“We share deep admiration for evolution, a force of Nature that has led to the finest chemistry of all time, and to all living things on this planet.”
Frances Arnold is a chemical engineer who was awarded the 2018 Nobel Prize for Chemistry for her work on directed evolution of enzymes.
Arnold received a bachelor’s degree in mechanical and aerospace engineering from Princeton University and a doctorate in chemical engineering from the University of California, Berkeley. She spent a year as a postdoctoral fellow at Berkeley before arriving at the California Institute of Technology (Caltech) as a visiting associate. She was soon promoted to assistant professor and has remained at Caltech ever since, rising to full professor within a decade. She was named to an endowed chair in 2000.
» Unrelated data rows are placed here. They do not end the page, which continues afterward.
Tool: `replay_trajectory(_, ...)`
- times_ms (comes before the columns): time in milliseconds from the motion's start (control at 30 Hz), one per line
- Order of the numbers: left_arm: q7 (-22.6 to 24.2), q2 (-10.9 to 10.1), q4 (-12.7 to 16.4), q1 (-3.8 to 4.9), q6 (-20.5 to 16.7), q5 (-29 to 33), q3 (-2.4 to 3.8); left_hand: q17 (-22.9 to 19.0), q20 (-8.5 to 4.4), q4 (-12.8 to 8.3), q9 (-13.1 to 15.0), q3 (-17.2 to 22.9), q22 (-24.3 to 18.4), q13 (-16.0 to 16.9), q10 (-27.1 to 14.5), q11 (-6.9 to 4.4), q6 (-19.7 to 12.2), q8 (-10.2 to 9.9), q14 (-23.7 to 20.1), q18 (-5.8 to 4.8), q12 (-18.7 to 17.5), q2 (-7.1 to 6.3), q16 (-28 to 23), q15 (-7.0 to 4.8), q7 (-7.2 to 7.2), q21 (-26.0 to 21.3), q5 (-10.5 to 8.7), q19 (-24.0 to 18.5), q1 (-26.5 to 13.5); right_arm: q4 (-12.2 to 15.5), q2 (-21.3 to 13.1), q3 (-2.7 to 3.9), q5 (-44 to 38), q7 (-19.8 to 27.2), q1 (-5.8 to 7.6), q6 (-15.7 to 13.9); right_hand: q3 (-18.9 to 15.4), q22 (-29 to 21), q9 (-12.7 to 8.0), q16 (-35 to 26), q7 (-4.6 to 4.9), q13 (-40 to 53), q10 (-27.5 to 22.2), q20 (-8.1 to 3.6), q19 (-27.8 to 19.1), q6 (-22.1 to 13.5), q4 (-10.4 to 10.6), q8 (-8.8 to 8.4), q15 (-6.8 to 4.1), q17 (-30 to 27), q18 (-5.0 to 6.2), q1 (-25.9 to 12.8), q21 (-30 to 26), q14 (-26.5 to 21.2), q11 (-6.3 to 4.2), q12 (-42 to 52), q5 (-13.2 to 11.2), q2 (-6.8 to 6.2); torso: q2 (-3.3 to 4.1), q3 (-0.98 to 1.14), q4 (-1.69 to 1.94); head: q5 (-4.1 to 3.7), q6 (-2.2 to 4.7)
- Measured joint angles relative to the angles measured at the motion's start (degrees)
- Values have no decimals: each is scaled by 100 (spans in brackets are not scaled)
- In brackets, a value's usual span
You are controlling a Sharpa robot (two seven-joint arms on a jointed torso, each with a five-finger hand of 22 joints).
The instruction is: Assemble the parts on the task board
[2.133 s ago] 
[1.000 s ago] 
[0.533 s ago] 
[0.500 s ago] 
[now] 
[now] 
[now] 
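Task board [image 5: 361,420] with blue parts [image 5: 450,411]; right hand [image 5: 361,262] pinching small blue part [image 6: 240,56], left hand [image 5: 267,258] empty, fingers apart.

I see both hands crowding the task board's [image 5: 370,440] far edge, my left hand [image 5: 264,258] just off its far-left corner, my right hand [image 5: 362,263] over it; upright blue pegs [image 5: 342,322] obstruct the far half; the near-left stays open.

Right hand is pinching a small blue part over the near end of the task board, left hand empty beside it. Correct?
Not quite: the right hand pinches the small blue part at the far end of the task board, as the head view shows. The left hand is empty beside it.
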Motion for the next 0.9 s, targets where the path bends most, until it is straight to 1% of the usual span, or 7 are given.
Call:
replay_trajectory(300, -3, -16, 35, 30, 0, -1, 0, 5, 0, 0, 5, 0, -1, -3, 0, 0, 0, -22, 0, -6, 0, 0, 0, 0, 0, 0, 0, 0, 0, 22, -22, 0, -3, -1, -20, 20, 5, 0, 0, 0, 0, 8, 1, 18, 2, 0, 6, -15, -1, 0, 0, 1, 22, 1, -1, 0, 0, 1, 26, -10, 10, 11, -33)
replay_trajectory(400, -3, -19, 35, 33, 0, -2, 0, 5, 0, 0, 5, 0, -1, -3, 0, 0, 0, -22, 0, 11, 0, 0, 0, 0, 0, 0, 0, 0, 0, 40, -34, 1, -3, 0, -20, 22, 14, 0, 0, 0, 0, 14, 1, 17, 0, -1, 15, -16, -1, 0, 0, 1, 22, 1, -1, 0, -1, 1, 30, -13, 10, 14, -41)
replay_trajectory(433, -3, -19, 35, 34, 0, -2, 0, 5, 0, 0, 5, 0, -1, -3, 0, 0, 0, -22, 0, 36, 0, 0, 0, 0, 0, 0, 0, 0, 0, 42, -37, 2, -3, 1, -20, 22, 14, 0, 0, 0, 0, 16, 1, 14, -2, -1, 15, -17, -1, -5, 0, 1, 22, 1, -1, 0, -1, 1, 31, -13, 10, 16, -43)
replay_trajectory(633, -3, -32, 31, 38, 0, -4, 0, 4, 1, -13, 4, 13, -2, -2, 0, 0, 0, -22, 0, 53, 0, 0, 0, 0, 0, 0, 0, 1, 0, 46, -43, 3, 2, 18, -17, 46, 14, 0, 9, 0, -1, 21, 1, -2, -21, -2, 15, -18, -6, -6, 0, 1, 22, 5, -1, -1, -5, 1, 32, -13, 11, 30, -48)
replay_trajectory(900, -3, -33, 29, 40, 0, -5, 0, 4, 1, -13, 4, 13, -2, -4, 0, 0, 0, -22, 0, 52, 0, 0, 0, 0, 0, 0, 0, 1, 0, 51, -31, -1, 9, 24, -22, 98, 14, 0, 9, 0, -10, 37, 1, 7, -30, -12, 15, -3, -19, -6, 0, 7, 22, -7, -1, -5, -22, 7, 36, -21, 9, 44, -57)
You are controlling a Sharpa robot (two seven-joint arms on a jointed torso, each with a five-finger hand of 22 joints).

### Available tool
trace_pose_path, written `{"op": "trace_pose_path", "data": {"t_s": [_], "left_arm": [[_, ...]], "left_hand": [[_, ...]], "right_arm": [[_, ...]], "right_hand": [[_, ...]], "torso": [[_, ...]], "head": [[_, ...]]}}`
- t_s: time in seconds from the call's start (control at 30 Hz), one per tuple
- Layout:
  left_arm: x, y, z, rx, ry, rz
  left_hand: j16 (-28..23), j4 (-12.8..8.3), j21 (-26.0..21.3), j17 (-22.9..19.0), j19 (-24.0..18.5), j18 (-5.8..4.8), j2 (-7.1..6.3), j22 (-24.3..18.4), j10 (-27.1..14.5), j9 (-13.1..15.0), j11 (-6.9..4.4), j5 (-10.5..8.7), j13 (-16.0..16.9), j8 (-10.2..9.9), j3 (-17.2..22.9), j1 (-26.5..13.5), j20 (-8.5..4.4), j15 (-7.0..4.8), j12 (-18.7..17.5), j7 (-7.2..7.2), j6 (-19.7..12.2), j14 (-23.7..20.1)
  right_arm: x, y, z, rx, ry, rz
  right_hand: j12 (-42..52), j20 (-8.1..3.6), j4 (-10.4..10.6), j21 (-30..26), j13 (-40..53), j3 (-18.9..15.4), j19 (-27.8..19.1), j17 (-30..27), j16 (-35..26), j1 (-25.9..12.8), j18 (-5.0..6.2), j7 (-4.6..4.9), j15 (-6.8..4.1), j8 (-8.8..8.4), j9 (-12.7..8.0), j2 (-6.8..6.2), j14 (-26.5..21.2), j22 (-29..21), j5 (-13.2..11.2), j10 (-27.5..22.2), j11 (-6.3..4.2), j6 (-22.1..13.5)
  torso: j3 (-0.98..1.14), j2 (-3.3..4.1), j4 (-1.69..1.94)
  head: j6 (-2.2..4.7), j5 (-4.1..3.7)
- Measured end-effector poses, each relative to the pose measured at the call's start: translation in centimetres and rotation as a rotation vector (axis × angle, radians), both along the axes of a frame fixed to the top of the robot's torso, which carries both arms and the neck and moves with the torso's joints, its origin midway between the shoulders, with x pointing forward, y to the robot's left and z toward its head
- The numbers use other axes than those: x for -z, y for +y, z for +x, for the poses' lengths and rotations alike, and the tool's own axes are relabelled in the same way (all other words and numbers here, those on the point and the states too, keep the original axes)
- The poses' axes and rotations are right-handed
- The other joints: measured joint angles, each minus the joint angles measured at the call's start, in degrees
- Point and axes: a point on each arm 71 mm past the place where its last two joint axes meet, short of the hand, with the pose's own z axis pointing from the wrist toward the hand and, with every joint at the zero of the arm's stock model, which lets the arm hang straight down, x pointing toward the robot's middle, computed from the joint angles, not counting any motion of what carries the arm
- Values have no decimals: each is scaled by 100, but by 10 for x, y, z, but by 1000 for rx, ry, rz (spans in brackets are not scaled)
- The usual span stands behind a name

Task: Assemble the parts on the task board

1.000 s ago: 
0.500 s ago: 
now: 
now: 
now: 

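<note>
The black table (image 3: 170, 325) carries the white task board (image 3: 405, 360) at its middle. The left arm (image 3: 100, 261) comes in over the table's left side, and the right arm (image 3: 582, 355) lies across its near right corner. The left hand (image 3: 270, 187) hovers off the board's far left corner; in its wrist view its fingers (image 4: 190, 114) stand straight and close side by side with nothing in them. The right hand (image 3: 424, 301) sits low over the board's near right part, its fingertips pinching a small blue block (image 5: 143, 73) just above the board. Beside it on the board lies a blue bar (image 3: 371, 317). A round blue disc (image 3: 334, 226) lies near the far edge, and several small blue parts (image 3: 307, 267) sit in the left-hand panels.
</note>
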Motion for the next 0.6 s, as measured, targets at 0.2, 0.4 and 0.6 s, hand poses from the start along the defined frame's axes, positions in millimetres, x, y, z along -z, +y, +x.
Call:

At Caltech, Dr. Arnold pioneered methods of “directed evolution” to create new proteins not found in nature. At first, she followed established practice, attempting to induce specific mutations in DNA molecules to achieve predetermined results. She came to realize that this process could expend decades of work without achieving any significant results. Dr. Arnold decided to use a different approach, that of evolution. She and her coworkers extended the technique of directed enzyme evolution to change enzymes for reactions that no enzyme had catalyzed before. They also evolved enzymes to make substances with bonds that do not occur in biology. Publication of Dr. Arnold’s work in 1993 created a sensation in the scientific community and placed her at the forefront of her field.
Her laboratory has generated novel and useful enzymes and organisms for applications in medicine, neurobiology, chemical synthesis, and alternative energy. She and her team have constructed entire synthetic families of enzymes and other proteins to study the relationship of structure and function outside of the normal patterns of natural selection. Her work has led to the production of enzymes that function in airless environments, enabling the production of biofuels without reliance on expensive air-circulating equipment. She co-founded the biofuel company Gevo in 2005 and a second company, Provivi, in 2013 to develop green biocatalytic processes for agricultural and specialty chemicals.
In addition to the Nobel Prize, Dr. Arnold received the Charles Stark Draper Prize and the National Medal of Technology and Innovation.